In VideoMAP*, different types of users such as Video Producers (VPs), Video Editors (VEs) and the Video Administration (VA) can retrieve the Global VPDB into their Local VPDBs for processing, and their work may affect and be propagated to the Global VPDB. In particular, each type of user may work on a set of video segments and create dynamic objects out of the video segments. It therefore makes sense to cluster the video objects in the same manner as shown in Figure 24.3. Specifically, each raw video is assumed to have a specific domain and relevant domains are grouped together first. Since multiple video segments (may belong to different domains) may be included by one application, raw videos linked by the same application are therefore grouped together. The other objects which have links with these video segments are then grouped into clusters. Further fragmentation based on by user views [4] can be processed if necessary. The clusters can be stored in more than one database; therefore the size of object locking can be minimized.

click to expand
Figure 24.3: Data distribution of Global VPDB.

In order to maintain the fragmentation transparency, a processing component is needed to locate objects. A Global Schema is also needed to contain the metadata of objects in several levels (by domain, application, link, etc). VP, VE and VA users can easily retrieve the objects, and also easily insert/update the databases through the global schema. Consequently, the global schema also needs to be carefully shared and maintained.

4.2.2 Global Video Query Database (Global VQDB)

In VideoMAP*, the Global VPDB is replicated into a mirror database (i.e., Global VQDB) for Video Query Client processing.
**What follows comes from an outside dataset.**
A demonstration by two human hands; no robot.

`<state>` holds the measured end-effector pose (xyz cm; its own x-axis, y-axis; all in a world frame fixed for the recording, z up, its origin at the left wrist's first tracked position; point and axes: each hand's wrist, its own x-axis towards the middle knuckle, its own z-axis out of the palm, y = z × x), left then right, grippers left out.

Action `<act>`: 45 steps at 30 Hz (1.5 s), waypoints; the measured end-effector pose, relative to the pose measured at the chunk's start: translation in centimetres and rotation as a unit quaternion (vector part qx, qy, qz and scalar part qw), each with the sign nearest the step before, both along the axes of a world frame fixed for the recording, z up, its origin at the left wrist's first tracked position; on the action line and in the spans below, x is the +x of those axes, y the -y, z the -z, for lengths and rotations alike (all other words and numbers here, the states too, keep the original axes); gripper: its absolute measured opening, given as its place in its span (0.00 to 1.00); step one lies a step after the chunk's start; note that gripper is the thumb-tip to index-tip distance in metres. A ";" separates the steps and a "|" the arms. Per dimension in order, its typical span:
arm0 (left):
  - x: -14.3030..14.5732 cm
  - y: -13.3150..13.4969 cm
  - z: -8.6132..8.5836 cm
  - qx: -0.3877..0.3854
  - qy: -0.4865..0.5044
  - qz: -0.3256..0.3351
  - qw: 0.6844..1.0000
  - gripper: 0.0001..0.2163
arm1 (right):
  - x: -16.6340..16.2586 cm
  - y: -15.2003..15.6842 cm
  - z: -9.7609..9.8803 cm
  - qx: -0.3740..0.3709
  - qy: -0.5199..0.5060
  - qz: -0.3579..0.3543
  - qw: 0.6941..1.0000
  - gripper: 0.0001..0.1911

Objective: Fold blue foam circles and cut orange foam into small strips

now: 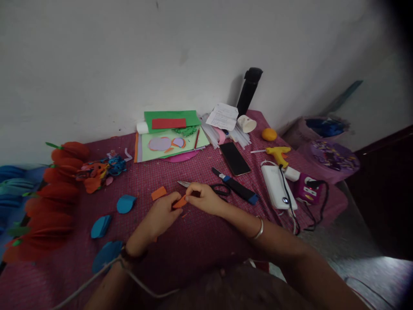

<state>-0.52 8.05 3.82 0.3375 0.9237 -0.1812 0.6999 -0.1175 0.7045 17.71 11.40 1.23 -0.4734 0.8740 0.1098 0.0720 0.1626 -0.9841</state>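
My left hand (163, 214) and my right hand (205, 199) meet over the middle of the table. Both are closed on one small orange paper piece (180, 202), pinched between thumbs and fingers. Another orange paper piece (158, 193) lies on the cloth just beyond my left hand. Black-handled scissors (221, 189) rest behind my right hand, which hides part of them. To the right of them is a blue and black utility knife (239, 188). Blue rounded paper cutouts (125, 203) lie to the left of my left hand.
Orange paper pumpkins (54, 198) line the left side. Paper sheets (190, 146), a phone (235, 159) and a black bottle (249, 92) stand or lie toward the wall. A yellow glue gun (278, 153), white power bank (278, 186) and cables are at right.
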 end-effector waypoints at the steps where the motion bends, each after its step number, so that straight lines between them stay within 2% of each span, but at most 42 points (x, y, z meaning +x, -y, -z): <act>1: 0.0 0.3 0.0 0.012 -0.006 -0.018 1.000 0.06 | 0.0 0.0 -0.2 -0.025 -0.016 0.016 0.999 0.05; 3: 0.1 0.8 -0.2 0.019 0.006 -0.057 0.998 0.18 | 0.1 0.0 -0.6 -0.063 -0.040 0.034 0.997 0.06; 5: 0.3 1.1 -0.5 0.005 0.070 -0.101 0.992 0.25 | 0.1 0.2 -0.9 -0.092 -0.060 0.037 0.993 0.07; 7: 0.6 1.4 -0.8 -0.018 0.163 -0.147 0.976 0.21 | 0.0 0.4 -1.0 -0.126 -0.083 0.037 0.988 0.09; 10: 1.1 1.5 -1.0 -0.044 0.265 -0.212 0.940 0.07 | -0.2 0.8 -1.1 -0.157 -0.102 0.029 0.982 0.10; 12: 1.3 1.7 -1.0 -0.059 0.295 -0.231 0.925 0.05 | -0.3 1.1 -1.2 -0.161 -0.100 0.013 0.982 0.09; 17: 1.2 2.2 -0.7 -0.094 0.316 -0.227 0.916 0.04 | -0.2 1.5 -1.6 -0.169 -0.092 -0.034 0.981 0.06; 21: 1.2 2.7 -0.6 -0.098 0.365 -0.233 0.896 0.03 | -0.3 1.7 -1.9 -0.177 -0.102 -0.013 0.979 0.04; 31: 2.1 3.1 -0.5 -0.070 0.449 -0.320 0.831 0.01 | -0.2 1.9 -2.6 -0.191 -0.125 -0.006 0.974 0.03; 38: 2.3 3.4 -0.4 -0.052 0.484 -0.307 0.818 0.06 | -0.2 1.9 -2.0 -0.227 -0.178 -0.022 0.957 0.04; 45: 2.4 3.6 -0.6 -0.044 0.505 -0.299 0.809 0.08 | -0.3 2.1 -2.0 -0.229 -0.217 -0.035 0.948 0.04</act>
As the Global VQDB is a read-only database and is independent of other processes, it can be fragmented according to the interests of the query clients thoroughly. Since an Activity Model is composed of user-interested activities, and a User Profile is constructed by the user's activity model and query histories, the Global VQDB can be fragmented based on the semantics in multiple levels.

As shown in Figure 24.4, semantic objects (i.e., SemanticFeature, and VisualObject) can be grouped by two ways: by Semantics, and by Activity Model. In the former case, the objects are grouped together by a thesaurus and then they are linked with other associated objects (such as scene, visual feature, etc.). In the latter case, semantic objects are first clustered from the object level to the activity level, and then linked with other associated objects (e.g., scene, visual feature, etc.).

click to expand
Figure 24.4: Data distribution of Global VQDB.

In order to maintain the fragmentation transparency, a processing component is needed to serve as a directory for locating the objects. As in the case of the Global VPDB, it works with the Global Schema in which multiple levels of meta data information are stored.

4.3 Distributed Query Processing and Optimization

When the query client submits a query, the Local Query Processing component may rewrite and transform it into a number of logical query plans. Since the Global VQDB is fragmented according to the semantics and the Activity Model, the logical query plans can be generated based on User Profiles which contain relevant semantic information. For example, if a user requests for a "ball," the query plans can include "ball," "football" etc. based on his/her profile. Each query plan is then decomposed into sub-queries. After the decomposition of all plans, the sub-queries are sent to the Local Query Optimization component to determine the order of importance. Next, the query plans are sent to the Global Query Processing component and the Global Query Optimization component to search the results by using the information from the Global Schema. As the original query is rewritten into a number of similar queries with different priority levels, the probability of obtaining the right results can be greatly increased.